# Task instructions
Write out all records as given; omit images.

(Source records)
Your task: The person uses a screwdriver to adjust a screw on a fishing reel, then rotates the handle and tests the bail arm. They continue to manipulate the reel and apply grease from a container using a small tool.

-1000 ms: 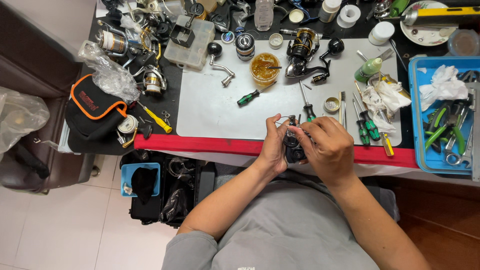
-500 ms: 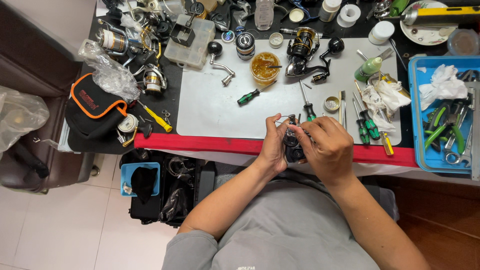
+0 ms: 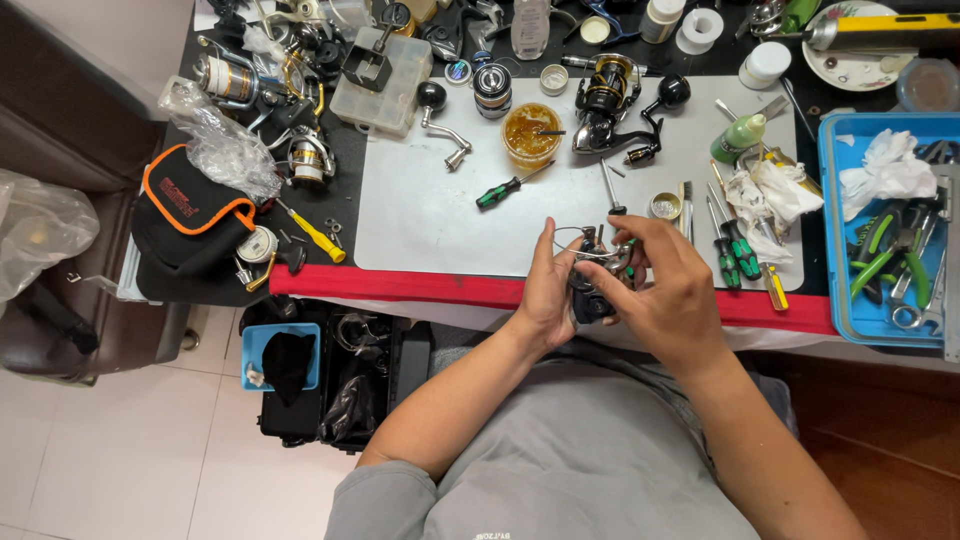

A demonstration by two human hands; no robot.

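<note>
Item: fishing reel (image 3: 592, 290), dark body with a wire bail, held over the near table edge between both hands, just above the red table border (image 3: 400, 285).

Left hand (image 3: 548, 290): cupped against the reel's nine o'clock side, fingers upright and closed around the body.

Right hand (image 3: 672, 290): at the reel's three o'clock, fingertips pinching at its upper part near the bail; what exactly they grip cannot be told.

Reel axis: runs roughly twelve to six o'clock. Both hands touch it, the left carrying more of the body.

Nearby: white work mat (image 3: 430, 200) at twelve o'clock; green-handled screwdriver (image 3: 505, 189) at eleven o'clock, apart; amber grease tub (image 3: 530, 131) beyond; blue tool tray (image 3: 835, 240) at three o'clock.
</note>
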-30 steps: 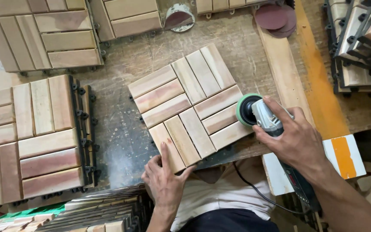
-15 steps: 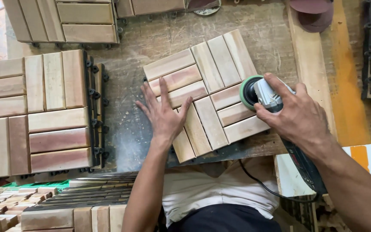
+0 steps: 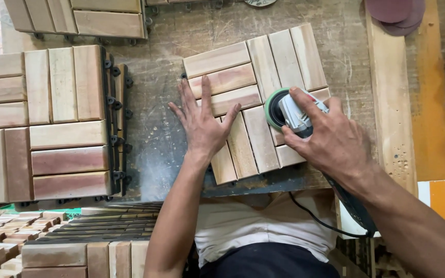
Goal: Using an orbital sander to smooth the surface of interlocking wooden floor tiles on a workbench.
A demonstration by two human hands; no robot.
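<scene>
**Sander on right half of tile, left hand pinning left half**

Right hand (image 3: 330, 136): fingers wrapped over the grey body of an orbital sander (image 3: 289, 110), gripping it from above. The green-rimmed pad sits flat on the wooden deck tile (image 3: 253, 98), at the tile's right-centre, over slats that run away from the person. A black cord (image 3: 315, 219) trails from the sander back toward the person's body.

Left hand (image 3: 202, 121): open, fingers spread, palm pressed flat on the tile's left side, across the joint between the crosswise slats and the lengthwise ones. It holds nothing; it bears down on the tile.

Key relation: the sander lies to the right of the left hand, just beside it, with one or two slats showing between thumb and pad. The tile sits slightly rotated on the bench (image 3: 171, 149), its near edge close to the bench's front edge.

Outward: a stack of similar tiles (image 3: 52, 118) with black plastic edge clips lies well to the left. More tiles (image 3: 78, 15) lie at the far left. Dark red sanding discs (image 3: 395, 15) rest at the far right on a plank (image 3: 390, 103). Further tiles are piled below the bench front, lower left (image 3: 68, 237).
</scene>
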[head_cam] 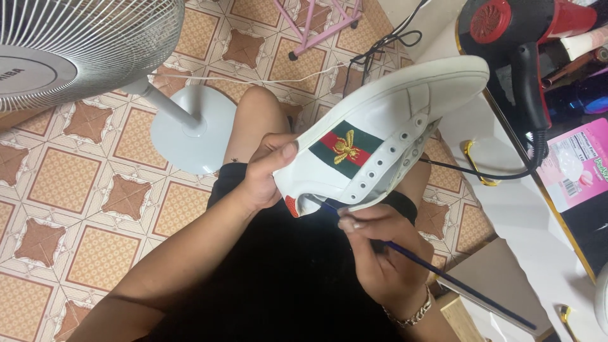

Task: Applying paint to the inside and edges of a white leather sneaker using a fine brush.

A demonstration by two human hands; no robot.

# Reply
Your task: The person uses a screwdriver to adjust a screw on a fishing reel, then rotates the handle and tests the bail arm. They continue to manipulate the reel and apply grease from a container using a small tool.

-1000 ms: 
-500 ms: 
+0 ms: 

A demonstration by two human hands; no robot.

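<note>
Item: fishing reel (image 3: 592, 290), dark body with a wire bail, held over the near table edge between both hands, just above the red table border (image 3: 400, 285).

Left hand (image 3: 548, 290): cupped against the reel's nine o'clock side, fingers upright and closed around the body.

Right hand (image 3: 672, 290): at the reel's three o'clock, fingertips pinching at its upper part near the bail; what exactly they grip cannot be told.

Reel axis: runs roughly twelve to six o'clock. Both hands touch it, the left carrying more of the body.

Nearby: white work mat (image 3: 430, 200) at twelve o'clock; green-handled screwdriver (image 3: 505, 189) at eleven o'clock, apart; amber grease tub (image 3: 530, 131) beyond; blue tool tray (image 3: 835, 240) at three o'clock.
</note>
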-30 steps: 
-15 steps: 
+0 steps: 
Goal: Using an orbital sander to smooth the surface of interlocking wooden floor tiles on a workbench.
A demonstration by two human hands; no robot.
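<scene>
**Sander on right half of tile, left hand pinning left half**

Right hand (image 3: 330, 136): fingers wrapped over the grey body of an orbital sander (image 3: 289, 110), gripping it from above. The green-rimmed pad sits flat on the wooden deck tile (image 3: 253, 98), at the tile's right-centre, over slats that run away from the person. A black cord (image 3: 315, 219) trails from the sander back toward the person's body.

Left hand (image 3: 202, 121): open, fingers spread, palm pressed flat on the tile's left side, across the joint between the crosswise slats and the lengthwise ones. It holds nothing; it bears down on the tile.

Key relation: the sander lies to the right of the left hand, just beside it, with one or two slats showing between thumb and pad. The tile sits slightly rotated on the bench (image 3: 171, 149), its near edge close to the bench's front edge.

Outward: a stack of similar tiles (image 3: 52, 118) with black plastic edge clips lies well to the left. More tiles (image 3: 78, 15) lie at the far left. Dark red sanding discs (image 3: 395, 15) rest at the far right on a plank (image 3: 390, 103). Further tiles are piled below the bench front, lower left (image 3: 68, 237).
</scene>
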[head_cam] 

Task: Applying paint to the inside and edges of a white leather sneaker using a fine brush.

A demonstration by two human hands; no robot.

No further answer is expected.